Suction
Absorption of granisetron after oral administration is rapid and complete, but absolute bioavailability is reduced to 60% due to the effect of "first passage" through the liver. Eating does not affect the bioavailability of granisetron.
Distribution
Granisetron is distributed to organs and tissues (including plasma and erythrocytes), the average volume of distribution is 3 l / kg. The connection with plasma proteins is approximately 65%.
Metabolism
Biotransformation occurs mainly in the liver by N-detylation and oxidation of the aromatic ring, followed by conjugation. The main metabolites are 7-OH-granisetron, 7-OH-granisetron sulfate and glucuronic conjugates. Some of them, for example 7-OH-granisetron and indazoline N-desmet granisetron, have an antiemetic effect, but the probability of a significant manifestation of their effect on the human body is small.

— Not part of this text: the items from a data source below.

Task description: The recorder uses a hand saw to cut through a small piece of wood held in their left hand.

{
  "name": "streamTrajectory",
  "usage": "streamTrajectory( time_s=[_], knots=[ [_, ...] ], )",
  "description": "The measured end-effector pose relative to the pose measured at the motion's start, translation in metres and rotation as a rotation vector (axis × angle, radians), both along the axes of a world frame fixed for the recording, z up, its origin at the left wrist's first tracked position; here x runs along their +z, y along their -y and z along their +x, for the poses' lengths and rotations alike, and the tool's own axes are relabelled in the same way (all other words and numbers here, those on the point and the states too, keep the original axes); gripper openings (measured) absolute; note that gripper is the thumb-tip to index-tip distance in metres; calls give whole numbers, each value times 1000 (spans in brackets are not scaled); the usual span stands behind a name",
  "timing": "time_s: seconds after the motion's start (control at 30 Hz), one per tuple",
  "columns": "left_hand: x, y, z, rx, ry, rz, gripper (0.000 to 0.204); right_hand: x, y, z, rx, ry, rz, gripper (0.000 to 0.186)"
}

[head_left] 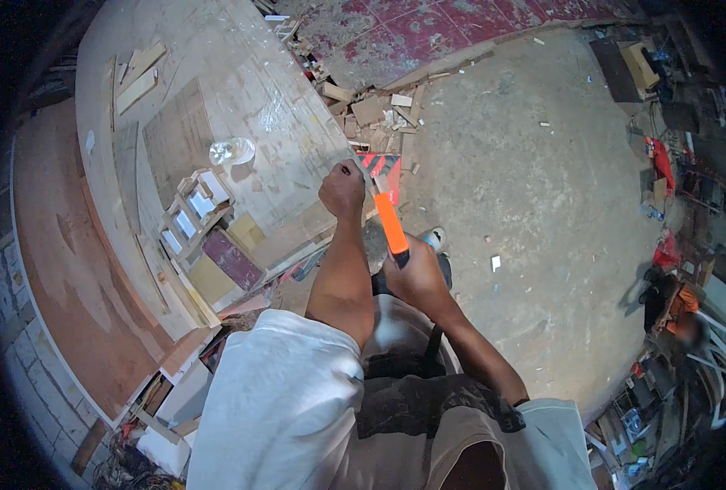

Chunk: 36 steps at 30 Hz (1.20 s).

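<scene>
My right hand (418, 278) is wrapped round the black end of a long orange tool (391, 223). The tool points forward and has a greyish tip, but its exact kind is unclear. Just left of that tip, my left hand (343, 189) is closed in a fist at the table's edge. A small dark spot shows at the top of the fist; whatever it holds is hidden. Beyond the hands lies a red and black printed packet (386, 173). On the wooden table (240, 73) stand a clear glass (232, 151) and a small wooden frame piece with white openings (198, 202).
Scrap wood (371, 112) is heaped along the table's far right edge. A dark red block (232, 258) and several boards lie on the table's near side. To the right stretches a concrete floor (534, 188), with clutter and a white chair (718, 351) at its rim.
</scene>
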State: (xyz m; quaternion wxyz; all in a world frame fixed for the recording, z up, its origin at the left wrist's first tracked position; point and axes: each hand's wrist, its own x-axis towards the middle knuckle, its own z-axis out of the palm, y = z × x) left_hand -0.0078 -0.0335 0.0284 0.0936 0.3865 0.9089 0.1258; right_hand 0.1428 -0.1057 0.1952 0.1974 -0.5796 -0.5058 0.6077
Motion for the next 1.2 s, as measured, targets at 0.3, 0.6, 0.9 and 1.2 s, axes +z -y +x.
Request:
streamTrajectory(
  time_s=[0.3,0.6,0.9,1.2],
  knots=[
    [-1,1,2,-25,-21,61,38,5,17,2,-9,12,133,11],
    [1,-3,6,-32,15,40,38,47,22,21,31,6,67,14],
    [2,-4,8,-15,17,26,39,-5,10,-1,-3,40,93,19],
    [8,-3,8,-8,46,5,37,51,46,47,-157,-72,170,20]
  ],
)
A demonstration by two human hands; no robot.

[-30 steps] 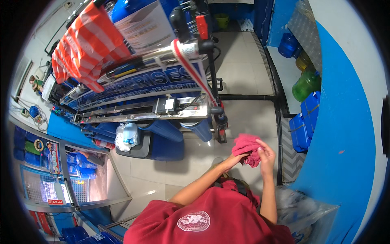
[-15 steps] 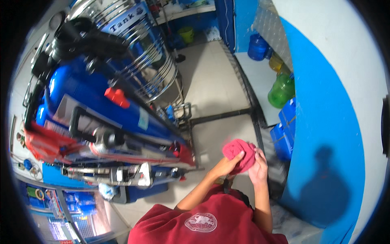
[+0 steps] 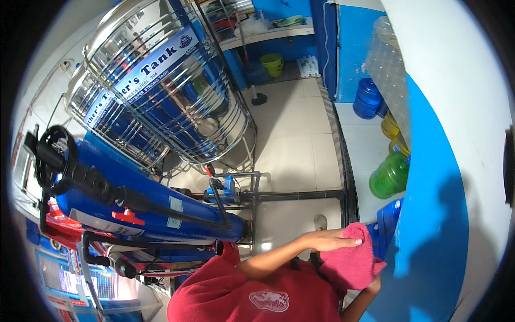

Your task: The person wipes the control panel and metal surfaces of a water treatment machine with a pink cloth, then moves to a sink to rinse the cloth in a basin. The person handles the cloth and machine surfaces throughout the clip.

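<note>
A pinkish-red cloth (image 3: 348, 264) with a towel-like nap is stretched between my hands in front of my dark red shirt. My left hand (image 3: 331, 241) grips its upper part, thumb lying on top and the other fingers largely behind the fabric. At the lower right edge, my right hand (image 3: 373, 285) is closed on the cloth, most of its fingers hidden by it. The cloth is partly spread, with a rolled fold at the top and a loose corner sticking out to the right.
Left of me stand a tall blue cylinder (image 3: 161, 206) with black pipes and a red valve handle (image 3: 127, 217), and steel tanks (image 3: 177, 91) in wire frames. A black pipe (image 3: 300, 195) crosses the floor ahead. Along the right wall are blue (image 3: 367, 99) and green (image 3: 388, 176) water jugs.
The cloth has gone from a tight bundle to a partly spread sheet. My right hand has moved down to its lower edge, and my view has shifted, showing more of the tanks.
</note>
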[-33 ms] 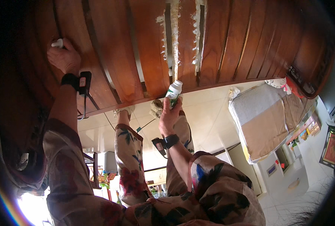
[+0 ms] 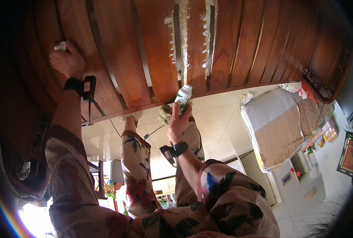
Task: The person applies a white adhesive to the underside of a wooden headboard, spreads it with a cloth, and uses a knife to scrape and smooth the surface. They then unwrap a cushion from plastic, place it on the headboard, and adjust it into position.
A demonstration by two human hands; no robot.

In studies in vitro shown, that ketoconazole inhibits the metabolism of granisetron, which involves the participation of isoenzymes of the subfamily CYP3A systems of cytochrome P450.

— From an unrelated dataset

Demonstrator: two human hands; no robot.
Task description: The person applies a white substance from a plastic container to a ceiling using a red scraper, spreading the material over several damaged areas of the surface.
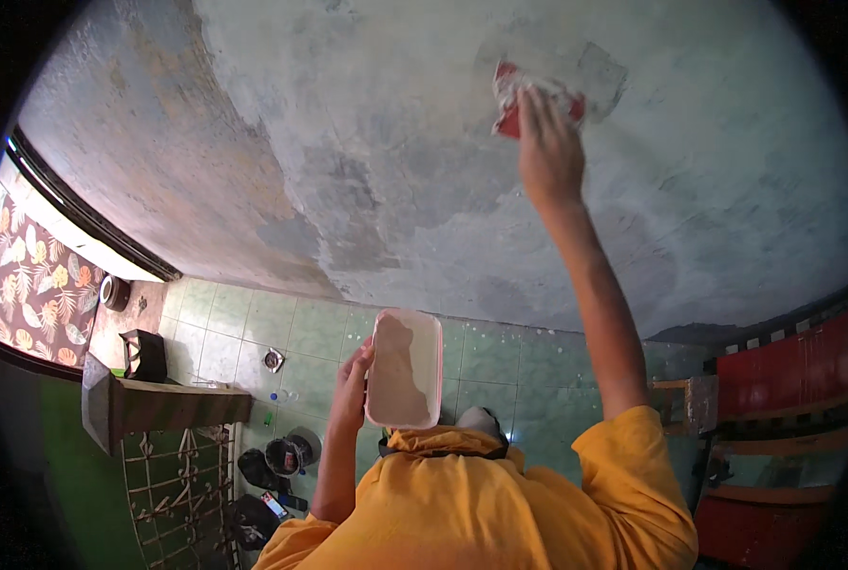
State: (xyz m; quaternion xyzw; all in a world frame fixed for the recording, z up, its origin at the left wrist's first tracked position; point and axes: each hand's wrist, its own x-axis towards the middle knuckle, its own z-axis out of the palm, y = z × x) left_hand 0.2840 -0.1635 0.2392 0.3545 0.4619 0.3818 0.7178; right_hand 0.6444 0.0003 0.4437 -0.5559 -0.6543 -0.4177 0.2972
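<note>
My right hand [551, 157] is raised to the plastered wall [395, 114], pressing a red putty spreader [508, 122] against it with the fingers laid over its face. Whitish paste is smeared on the spreader. Beside it, a darker grey damp-looking patch [601, 78] marks the wall. In front of my body, my left hand [353, 378] grips the left side of a rectangular pale plastic tub [432, 366] with a pinkish rim. Grey-beige putty [397, 380] covers much of its inside. The fingers under the tub are hidden.
Light green tiles [485, 366] cover the floor below the wall. At lower left are a metal lattice [181, 475], a ledge [172, 404], a black bag [143, 356] and a dark bucket [286, 456]. A red cabinet [790, 366] stands at right. A patterned curtain [39, 280] hangs at far left.
</note>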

Other studies in vitro showed that granisetron does not affect the activity of the metabolizing enzymes of the subfamily CYP3A4 systems of cytochrome P450.
Excretion
Granisetron is mainly metabolized in the liver. Kidneys in unmodified form are displayed on average 12% and in the form of metabolites 47% of the dose. The remaining 41% is excreted by the intestines in the form of metabolites.

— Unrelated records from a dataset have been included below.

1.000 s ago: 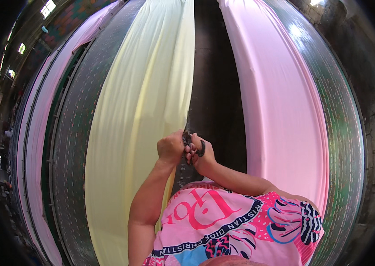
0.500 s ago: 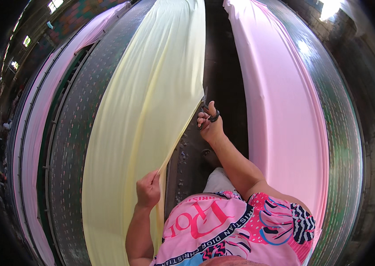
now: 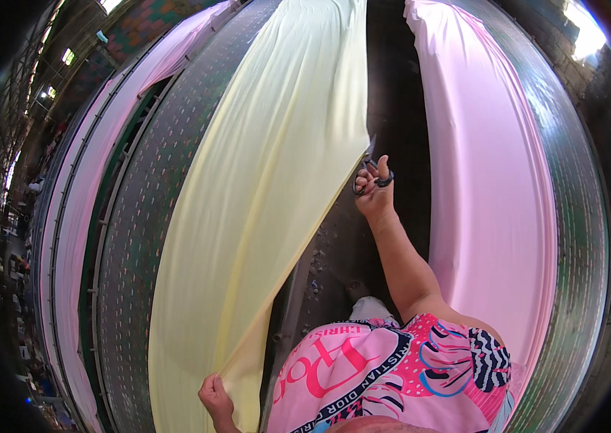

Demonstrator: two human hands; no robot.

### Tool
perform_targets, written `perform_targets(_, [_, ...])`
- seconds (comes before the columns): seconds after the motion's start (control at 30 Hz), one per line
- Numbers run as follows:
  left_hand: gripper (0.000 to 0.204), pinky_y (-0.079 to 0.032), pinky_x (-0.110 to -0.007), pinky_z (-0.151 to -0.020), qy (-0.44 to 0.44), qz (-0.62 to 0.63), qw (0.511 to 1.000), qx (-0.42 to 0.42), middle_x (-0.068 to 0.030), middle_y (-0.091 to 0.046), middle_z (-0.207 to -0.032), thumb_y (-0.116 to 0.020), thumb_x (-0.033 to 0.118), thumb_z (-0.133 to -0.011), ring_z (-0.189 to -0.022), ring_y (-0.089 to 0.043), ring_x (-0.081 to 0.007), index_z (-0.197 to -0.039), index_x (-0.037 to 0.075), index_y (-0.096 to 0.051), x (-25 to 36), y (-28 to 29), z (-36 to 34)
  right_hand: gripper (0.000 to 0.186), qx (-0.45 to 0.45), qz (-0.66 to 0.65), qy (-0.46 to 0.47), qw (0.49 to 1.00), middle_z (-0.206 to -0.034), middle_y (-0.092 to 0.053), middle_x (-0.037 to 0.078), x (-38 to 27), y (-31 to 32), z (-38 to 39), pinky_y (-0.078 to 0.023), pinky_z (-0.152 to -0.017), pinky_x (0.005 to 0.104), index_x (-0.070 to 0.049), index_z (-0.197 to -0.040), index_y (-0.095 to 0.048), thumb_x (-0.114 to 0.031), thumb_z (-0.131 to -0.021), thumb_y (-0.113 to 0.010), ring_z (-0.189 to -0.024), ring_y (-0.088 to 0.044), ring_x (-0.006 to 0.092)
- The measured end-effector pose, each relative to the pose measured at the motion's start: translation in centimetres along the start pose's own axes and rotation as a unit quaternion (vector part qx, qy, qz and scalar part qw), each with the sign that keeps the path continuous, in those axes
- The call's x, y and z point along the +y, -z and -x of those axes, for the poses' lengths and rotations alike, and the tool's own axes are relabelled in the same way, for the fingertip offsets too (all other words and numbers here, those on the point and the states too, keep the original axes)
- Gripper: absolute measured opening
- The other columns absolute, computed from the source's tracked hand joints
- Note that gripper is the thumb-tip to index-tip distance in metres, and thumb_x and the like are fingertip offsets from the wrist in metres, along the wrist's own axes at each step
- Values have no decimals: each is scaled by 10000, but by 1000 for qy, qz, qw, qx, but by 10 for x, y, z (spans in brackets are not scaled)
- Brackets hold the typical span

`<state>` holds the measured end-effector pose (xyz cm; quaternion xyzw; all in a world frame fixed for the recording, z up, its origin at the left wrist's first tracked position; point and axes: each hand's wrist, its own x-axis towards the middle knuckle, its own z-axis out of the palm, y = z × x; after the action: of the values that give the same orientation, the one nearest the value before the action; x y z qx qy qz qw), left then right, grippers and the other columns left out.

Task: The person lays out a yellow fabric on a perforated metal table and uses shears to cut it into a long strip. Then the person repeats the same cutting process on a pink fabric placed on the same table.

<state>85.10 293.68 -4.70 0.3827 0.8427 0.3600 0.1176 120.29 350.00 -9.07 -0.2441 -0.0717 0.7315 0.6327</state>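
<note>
A long pale yellow cloth (image 3: 262, 195) lies draped along the table on the left. My left hand (image 3: 216, 397), low in the picture, is closed on the cloth's edge and draws it into a slanting fold. Farther up, my right hand (image 3: 374, 184) grips a pair of dark-handled scissors (image 3: 370, 149), thumb through one ring and fingers at the other. The blades point away from me and meet the cloth's right edge, where the slanting line ends. Whether the blades are parted is too small to tell.
A pink cloth (image 3: 493, 187) covers part of the long table (image 3: 573, 187) on the right. Between the tables runs a dark aisle (image 3: 399, 115). At left stands a dark, speckled tabletop (image 3: 146, 187), with another pink cloth (image 3: 74, 216) beyond a rail.
My left hand has moved down and toward me with the cloth edge, lengthening the slanting fold. My right hand keeps the scissors at the cloth's edge. The whole view has shifted slightly.
</note>
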Motion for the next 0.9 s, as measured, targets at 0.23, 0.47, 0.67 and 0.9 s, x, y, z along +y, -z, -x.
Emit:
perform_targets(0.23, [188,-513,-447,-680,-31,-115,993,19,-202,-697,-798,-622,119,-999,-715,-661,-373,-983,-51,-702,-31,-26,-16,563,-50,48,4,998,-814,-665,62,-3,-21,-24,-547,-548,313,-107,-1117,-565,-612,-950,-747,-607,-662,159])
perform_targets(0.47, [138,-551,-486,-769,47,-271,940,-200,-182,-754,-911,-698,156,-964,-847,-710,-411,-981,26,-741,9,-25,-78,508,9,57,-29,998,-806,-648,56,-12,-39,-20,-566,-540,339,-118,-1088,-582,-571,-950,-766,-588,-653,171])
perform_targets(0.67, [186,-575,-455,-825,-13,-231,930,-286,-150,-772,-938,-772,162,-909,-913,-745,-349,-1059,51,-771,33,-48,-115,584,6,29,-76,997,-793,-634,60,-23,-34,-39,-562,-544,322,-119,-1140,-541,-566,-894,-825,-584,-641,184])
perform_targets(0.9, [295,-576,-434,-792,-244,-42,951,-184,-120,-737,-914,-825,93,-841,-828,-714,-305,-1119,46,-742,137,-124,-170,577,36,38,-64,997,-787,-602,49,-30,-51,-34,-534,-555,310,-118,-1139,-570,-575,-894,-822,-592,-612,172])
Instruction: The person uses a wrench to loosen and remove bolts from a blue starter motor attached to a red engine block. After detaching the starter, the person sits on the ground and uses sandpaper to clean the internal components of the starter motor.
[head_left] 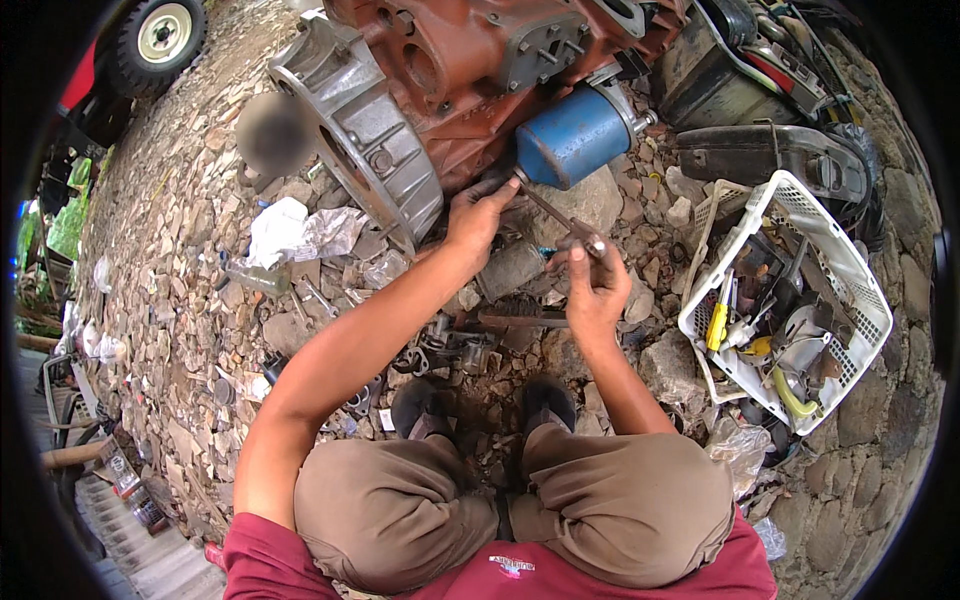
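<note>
A blue cylindrical filter housing is mounted on the side of a rust-red engine block. Against the housing's near end, my left hand is closed around the far end of a dark metal wrench, thumb pressed at the end fitting. The wrench slants down to the right, and my right hand grips its near end between thumb and fingers. Left of my left hand stands the grey cast-metal bell housing joined to the block. My left fingertips are partly hidden.
A white plastic crate of tools, including a yellow-handled screwdriver, stands at the right. Behind it lie black cases. A white cloth, a glass bottle and loose metal parts rest on rocky ground. A wheel is far left.
</note>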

The half-life at oral intake is 9 hours with a wide individual variability.
Concentrations of granisetron in plasma do not clearly correlate with its antiemetic effect. Therapeutic effect is observed even when granisetron is no longer found in plasma. When the dose of granisetron was increased 4-fold, the dose-dependent nature of the antiemetic effect was not detected.
The pharmacokinetics of granisetron when administered orally remains linear in a dose range up to 2.5 times that recommended.
Pharmacokinetics in specific patient groups
In patients with renal insufficiency pharmacokinetic parameters after a single intravenous dose did not differ from those in patients with normal renal function.
In patients with hepatic insufficiency, caused by neoplastic changes, the overall level of plasma clearance is about half as compared with patients with normal liver function. Despite these studies, dose adjustment is not required.
Children when granisetron was administered at a dose of 20 mcg / kg body weight, there were no clinically significant differences in pharmacokinetic parameters from adult indices.
In elderly patients pharmacokinetic parameters after a single intravenous dose, as a rule, correspond to the parameters of the norm of adult patients.